The profiler of the ``profile`` module subtracts a constant from each
event handling time to compensate for the overhead of calling the time
function, and socking away the results.  By default, the constant is
0. The following procedure can be used to obtain a better constant for
a given platform (see discussion in section Limitations above).

   import profile
   pr = profile.Profile()
   for i in range(5):
       print pr.calibrate(10000)

The method executes the number of Python calls given by the argument,
directly and again under the profiler, measuring the time for both. It
then computes the hidden overhead per profiler event, and returns that
as a float.  For example, on an 800 MHz Pentium running Windows 2000,
and using Python's time.clock() as the timer, the magical number is
about 12.5e-6.

The object of this exercise is to get a fairly consistent result. If
your computer is *very* fast, or your timer function has poor
resolution, you might have to pass 100000, or even 1000000, to get
consistent results.

When you have a consistent answer, there are three ways you can use
it: [2]

   import profile

   # 1. Apply computed bias to all Profile instances created hereafter.
   profile.Profile.bias = your_computed_bias

   # 2. Apply computed bias to a specific Profile instance.
   pr = profile.Profile()
   pr.bias = your_computed_bias

   # 3. Specify computed bias in instance constructor.
   pr = profile.Profile(bias=your_computed_bias)

If you have a choice, you are better off choosing a smaller constant,
and then your results will "less often" show up as negative in profile
statistics.


Extensions --- Deriving Better Profilers
========================================

The ``Profile`` class of both modules, ``profile`` and ``cProfile``,
were written so that derived classes could be developed to extend the
profiler.
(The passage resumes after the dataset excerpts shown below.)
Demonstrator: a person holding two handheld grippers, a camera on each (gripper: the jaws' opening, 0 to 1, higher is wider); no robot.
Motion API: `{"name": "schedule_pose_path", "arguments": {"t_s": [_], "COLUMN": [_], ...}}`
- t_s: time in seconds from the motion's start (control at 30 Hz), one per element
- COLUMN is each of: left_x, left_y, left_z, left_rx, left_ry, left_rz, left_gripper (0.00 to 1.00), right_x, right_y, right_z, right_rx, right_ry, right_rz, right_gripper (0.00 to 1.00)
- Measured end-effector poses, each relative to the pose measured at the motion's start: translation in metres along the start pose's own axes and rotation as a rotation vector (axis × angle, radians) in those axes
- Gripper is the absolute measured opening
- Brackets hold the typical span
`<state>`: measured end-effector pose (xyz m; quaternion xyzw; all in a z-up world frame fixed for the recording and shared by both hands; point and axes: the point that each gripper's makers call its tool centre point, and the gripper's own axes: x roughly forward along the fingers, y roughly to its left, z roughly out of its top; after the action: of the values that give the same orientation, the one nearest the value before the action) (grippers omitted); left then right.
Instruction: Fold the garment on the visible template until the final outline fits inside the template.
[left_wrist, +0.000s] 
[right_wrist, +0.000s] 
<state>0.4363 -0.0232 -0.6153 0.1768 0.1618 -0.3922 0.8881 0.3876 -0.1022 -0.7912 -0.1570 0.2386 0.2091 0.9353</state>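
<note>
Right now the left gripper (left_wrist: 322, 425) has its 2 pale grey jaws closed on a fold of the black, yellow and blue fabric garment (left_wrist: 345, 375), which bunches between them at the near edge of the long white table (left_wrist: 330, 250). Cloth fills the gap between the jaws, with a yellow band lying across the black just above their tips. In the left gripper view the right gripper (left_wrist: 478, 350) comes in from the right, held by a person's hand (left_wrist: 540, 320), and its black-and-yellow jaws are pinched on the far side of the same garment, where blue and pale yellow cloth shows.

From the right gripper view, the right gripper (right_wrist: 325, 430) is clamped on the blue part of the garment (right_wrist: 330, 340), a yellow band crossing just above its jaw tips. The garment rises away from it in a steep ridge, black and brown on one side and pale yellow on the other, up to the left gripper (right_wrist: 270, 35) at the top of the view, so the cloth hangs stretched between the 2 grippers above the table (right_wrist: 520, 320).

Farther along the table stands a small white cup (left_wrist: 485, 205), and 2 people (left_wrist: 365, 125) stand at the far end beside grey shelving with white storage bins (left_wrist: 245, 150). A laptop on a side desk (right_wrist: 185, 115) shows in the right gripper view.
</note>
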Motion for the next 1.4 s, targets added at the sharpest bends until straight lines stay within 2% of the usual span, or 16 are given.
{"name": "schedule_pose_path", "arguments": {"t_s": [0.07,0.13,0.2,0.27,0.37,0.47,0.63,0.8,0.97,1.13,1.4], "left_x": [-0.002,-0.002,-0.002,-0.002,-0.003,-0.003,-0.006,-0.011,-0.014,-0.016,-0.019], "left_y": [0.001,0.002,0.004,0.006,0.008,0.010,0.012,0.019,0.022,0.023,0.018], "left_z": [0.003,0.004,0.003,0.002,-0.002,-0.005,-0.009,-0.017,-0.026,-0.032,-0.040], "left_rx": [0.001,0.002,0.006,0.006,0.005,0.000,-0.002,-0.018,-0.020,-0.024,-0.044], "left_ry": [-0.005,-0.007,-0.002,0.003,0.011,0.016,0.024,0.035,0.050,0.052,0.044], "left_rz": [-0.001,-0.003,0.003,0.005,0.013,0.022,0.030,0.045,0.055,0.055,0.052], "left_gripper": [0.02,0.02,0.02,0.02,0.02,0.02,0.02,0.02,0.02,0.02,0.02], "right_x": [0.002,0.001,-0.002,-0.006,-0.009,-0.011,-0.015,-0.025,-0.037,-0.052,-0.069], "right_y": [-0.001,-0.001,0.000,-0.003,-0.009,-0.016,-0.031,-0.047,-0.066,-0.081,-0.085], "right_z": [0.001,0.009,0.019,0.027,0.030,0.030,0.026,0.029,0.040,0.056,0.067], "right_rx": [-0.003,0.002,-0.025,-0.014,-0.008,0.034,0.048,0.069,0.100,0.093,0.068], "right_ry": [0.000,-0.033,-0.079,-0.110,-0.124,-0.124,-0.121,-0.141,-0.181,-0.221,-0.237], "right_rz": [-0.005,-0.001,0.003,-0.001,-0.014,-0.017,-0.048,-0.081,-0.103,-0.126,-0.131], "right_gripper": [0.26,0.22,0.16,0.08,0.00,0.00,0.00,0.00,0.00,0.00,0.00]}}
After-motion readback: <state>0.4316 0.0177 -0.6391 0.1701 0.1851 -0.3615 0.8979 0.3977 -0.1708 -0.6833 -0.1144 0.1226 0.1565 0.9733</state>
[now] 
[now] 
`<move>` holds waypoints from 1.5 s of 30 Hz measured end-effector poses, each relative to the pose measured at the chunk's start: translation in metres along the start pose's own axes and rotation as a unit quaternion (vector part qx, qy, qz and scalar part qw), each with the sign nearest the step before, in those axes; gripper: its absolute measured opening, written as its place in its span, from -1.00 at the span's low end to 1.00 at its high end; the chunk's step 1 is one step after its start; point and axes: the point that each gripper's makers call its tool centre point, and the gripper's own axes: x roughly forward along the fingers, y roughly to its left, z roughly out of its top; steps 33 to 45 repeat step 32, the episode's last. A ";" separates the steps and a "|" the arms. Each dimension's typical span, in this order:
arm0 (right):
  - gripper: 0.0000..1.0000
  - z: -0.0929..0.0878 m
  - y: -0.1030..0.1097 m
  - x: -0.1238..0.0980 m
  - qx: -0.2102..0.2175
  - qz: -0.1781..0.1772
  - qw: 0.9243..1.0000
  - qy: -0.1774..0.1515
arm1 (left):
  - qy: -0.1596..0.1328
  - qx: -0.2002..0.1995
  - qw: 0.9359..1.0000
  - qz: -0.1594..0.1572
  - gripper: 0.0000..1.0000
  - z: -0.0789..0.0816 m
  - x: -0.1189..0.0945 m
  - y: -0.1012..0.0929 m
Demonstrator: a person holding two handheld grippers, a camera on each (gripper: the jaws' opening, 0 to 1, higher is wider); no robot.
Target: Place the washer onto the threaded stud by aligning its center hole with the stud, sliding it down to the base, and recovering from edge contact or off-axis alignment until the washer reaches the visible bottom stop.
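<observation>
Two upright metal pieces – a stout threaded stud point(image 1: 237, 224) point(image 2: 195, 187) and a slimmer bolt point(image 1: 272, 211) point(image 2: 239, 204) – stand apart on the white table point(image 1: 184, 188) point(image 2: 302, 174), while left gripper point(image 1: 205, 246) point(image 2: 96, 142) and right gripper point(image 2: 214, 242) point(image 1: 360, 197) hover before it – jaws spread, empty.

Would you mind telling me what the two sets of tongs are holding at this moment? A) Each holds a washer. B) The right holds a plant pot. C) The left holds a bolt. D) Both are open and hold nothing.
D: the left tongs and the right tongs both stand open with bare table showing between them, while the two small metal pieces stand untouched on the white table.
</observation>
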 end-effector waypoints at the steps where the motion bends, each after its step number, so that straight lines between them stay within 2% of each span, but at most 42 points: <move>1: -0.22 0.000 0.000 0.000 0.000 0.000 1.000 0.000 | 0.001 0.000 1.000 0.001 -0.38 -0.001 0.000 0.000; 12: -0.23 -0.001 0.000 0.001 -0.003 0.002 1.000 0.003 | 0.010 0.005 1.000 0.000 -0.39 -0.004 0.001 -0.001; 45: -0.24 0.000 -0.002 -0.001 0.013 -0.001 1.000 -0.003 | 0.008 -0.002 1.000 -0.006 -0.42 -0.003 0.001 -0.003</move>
The details are not described here, as doing this
successfully requires an expert understanding of how the ``Profile``
class works internally.  Study the source code of the module carefully
if you want to pursue this.

If all you want to do is change how current time is determined (for
example, to force use of wall-clock time or elapsed process time),
pass the timing function you want to the ``Profile`` class
constructor:

   pr = profile.Profile(your_time_func)

The resulting profiler will then call ``your_time_func()``.

``profile.Profile``
   ``your_time_func()`` should return a single number, or a list of
   numbers whose sum is the current time (like what ``os.times()``
   returns).  If the function returns a single time number, or the
   list of returned numbers has length 2, then you will get an
   especially fast version of the dispatch routine.

   Be warned that you should calibrate the profiler class for the
   timer function that you choose.  For most machines, a timer that
   returns a lone integer value will provide the best results in terms
   of low overhead during profiling. (``os.times()`` is *pretty* bad,
   as it returns a tuple of floating point values).  If you want to
   substitute a better timer in the cleanest fashion, derive a class
   and hardwire a replacement dispatch method that best handles your
   timer call, along with the appropriate calibration constant.

``cProfile.Profile``
   ``your_time_func()`` should return a single number.  If it returns
   plain integers, you can also invoke the class constructor with a
   second argument specifying the real duration of one unit of time.
   For example, if ``your_integer_time_func()`` returns times measured
   in thousands of seconds, you would constuct the ``Profile``
   instance as follows:

      pr = profile.Profile(your_integer_time_func, 0.001)

   As the ``cProfile.Profile`` class cannot be calibrated, custom
   timer functions should be used with care and should be as fast as
   possible.  For the best results with a custom timer, it might be
   necessary to hard-code it in the C source of the internal
   ``_lsprof`` module.

-[ Footnotes ]-

[1] Updated and converted to LaTeX by Guido van Rossum. Further
    updated by Armin Rigo to integrate the documentation for the new
    ``cProfile`` module of Python 2.5.

[2] Prior to Python 2.2, it was necessary to edit the profiler source
    code to embed the bias as a literal number.  You still can, but
    that method is no longer described, because no longer needed.